I also discovered Richard Barrett’s excellent book Cycle Touring in Wales. Richard’s approach couldn’t be more different. He likes tarmac, doesn’t carry his bike at all, and prefers B&Bs to wild camping on the side of mountains. He is a classic bicycle touring kind of guy and this is a proper guide book, packed with useful insights and detailed (and I mean really detailed) directions.

Reading Chris and Richard’s equally compelling, but very different approaches, I decided to aim for somewhere in the middle. I want some off-road adventure and wild camping, but I want to balance that some quick progress over tarmac and towpaths, and the occasional warm bed and hot shower. This meant I needed to plan my own route.

There’s an app for that

Technology has long since solved the problem of my lack of spatial awareness. Provided you have a charged device and a connection, you can’t really go wrong.

The words “provided you have” are doing a lot of work in that sentence, but let’s assume for a moment that I will have a charged and connected device at all times. How do you go about planning a cycle around a country?

I turned to apps and spent my evenings for several weeks researching routes and segments on Komoot, Strava, Garmin Connect, and Google Maps, trying to connect together noteworthy gravel segments and stunning locations, while avoiding major roads and traffic. I also “want hills”, but not “all the hills, all the time”.

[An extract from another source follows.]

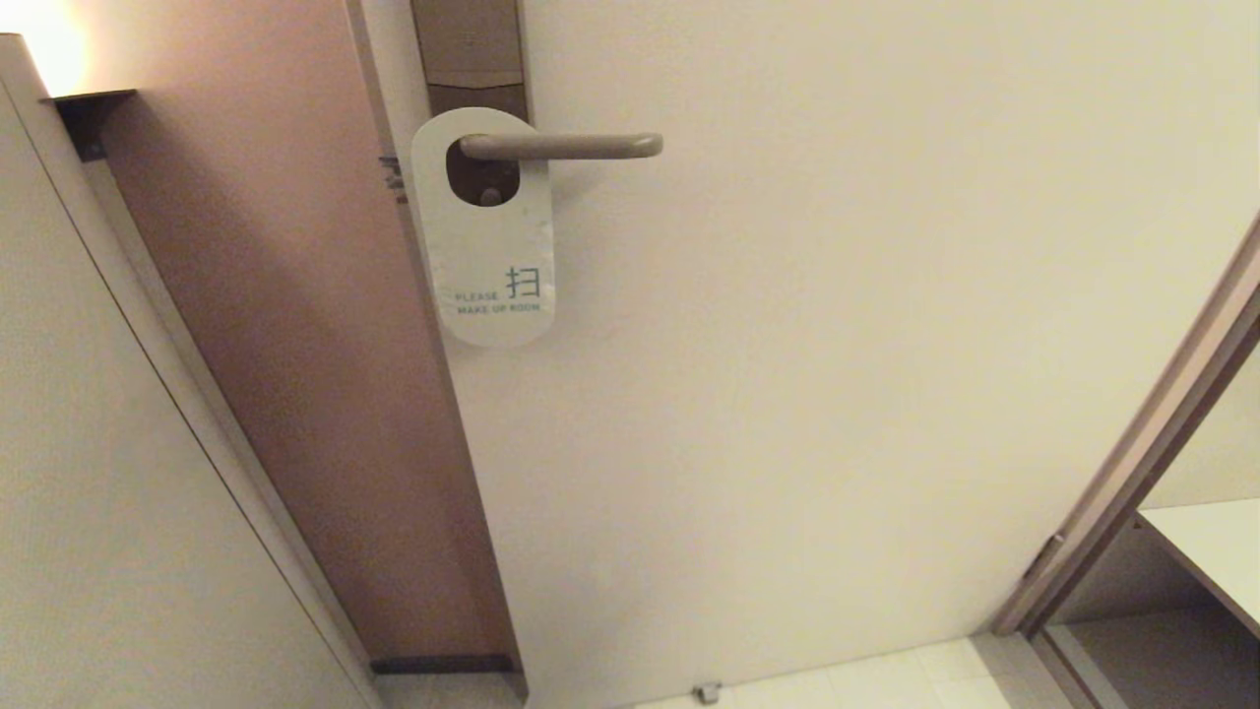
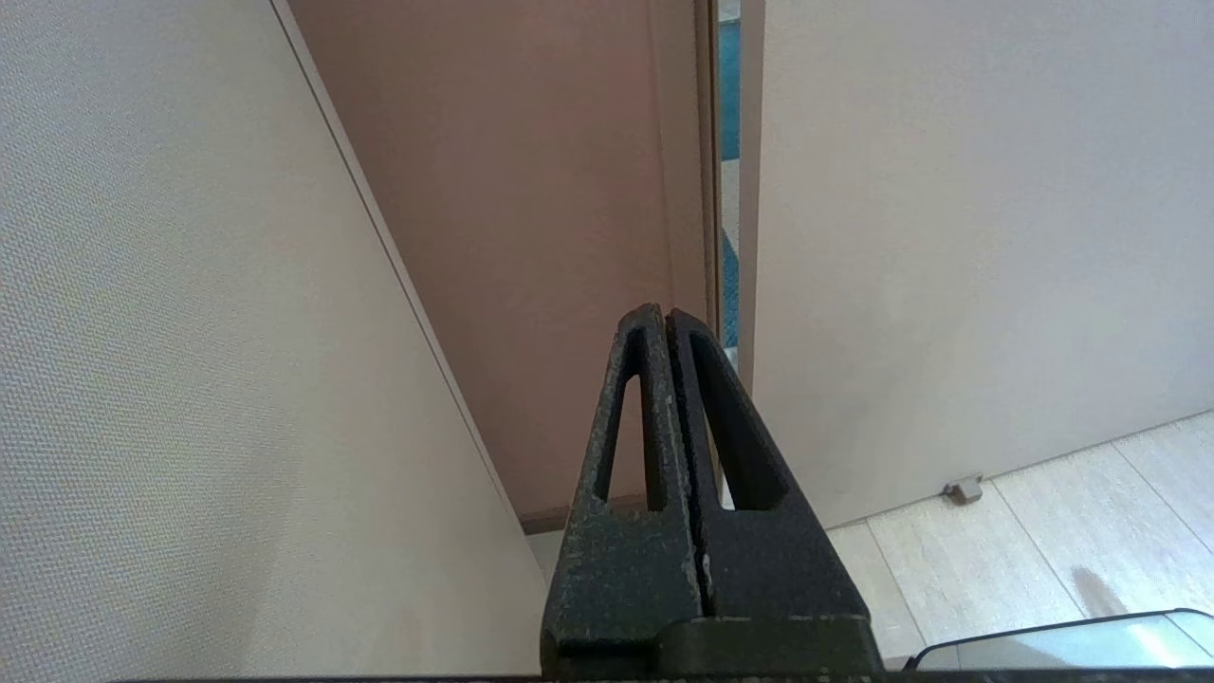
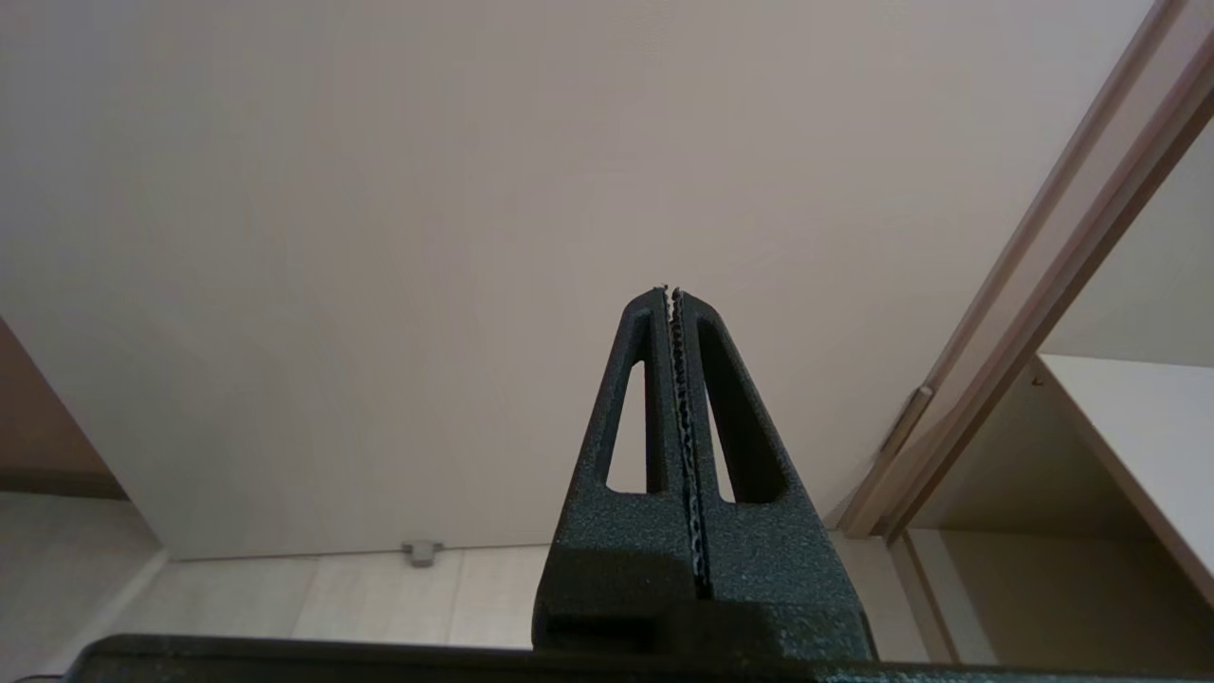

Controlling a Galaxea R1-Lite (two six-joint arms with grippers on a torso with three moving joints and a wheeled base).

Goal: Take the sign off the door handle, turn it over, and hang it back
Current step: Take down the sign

Ultimately, I settled on Komoot to plan the route. It’s still a work in progress (and doubtless will be until the last minute), but you can check it out here and I’ve included a screen grab image below (because Komoot and WordPress don’t play nice together).

Everyone has a plan until they get punched in the face

Given that I was born in Rhyl, it felt like a natural place to start and finish the journey. The first choice was whether to travel clockwise or anticlockwise. This is one subject on which Chris and Richard agree. Richard had analysed prevailing wind conditions and meteorological reports to determine that clockwise was the preferred direction. Chris has just set off anticlockwise and faced a brutal headwind. Clockwise it is.

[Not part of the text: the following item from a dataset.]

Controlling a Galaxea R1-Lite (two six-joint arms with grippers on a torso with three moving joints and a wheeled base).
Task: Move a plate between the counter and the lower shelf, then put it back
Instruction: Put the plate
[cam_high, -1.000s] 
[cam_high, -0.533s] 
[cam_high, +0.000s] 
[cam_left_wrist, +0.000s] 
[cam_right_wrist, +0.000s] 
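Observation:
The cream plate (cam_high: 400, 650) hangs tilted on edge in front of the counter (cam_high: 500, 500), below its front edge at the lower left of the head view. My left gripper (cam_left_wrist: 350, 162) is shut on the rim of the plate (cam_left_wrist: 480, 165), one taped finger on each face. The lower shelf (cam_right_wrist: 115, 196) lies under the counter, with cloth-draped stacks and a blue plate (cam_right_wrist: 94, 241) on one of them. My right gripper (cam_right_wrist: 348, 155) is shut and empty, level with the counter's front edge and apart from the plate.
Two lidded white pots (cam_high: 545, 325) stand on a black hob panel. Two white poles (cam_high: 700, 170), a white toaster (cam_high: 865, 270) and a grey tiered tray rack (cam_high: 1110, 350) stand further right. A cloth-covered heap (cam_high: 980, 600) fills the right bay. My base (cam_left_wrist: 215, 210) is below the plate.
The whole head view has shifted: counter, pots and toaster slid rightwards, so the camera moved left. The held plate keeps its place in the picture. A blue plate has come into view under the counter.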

As you can see from the map, I haven’t strictly kept to the “cycling the circumference” idea. I head in land on a few sections – sometimes quite significantly – to either avoid horrible roads or because there are sections that I really want to cycle and things that I really want to see.

The trip is organised into rides that average around 100km per day, in most cases ending at a campsite. I am trying to cover longer distances on the days when the climbs aren’t so brutal. My plan is to cycle on 14 days, with at least one full rest day (currently planned for Saundersfoot, where it just so happens there is a rather lovely spa).

While I think I’ll broadly follow the route, I don’t expect to follow the schedule and that’s kind of the whole point of carrying bikepacking gear. I don’t want to be stressing about whether I am going to make it to campsite X or Y on time. If it’s windy or raining (quite likely) then I’ll slow down. If I am feeling good, I will push on.

If you have any feedback or ideas on how the route could be better, or any other useful tips, please put them in the comments. Make sure you subscribe for updates, you can always unsubscribe if it gets too dull.

Rides since last post: 12

83km. 47km. 68km. 82km. 49km. 76km. 167km. 40km. 77km. 73km. 47km. 47km.

This includes two overnight bike packing excursions, which allowed me to test the kit wild camping. Some tweaks needed.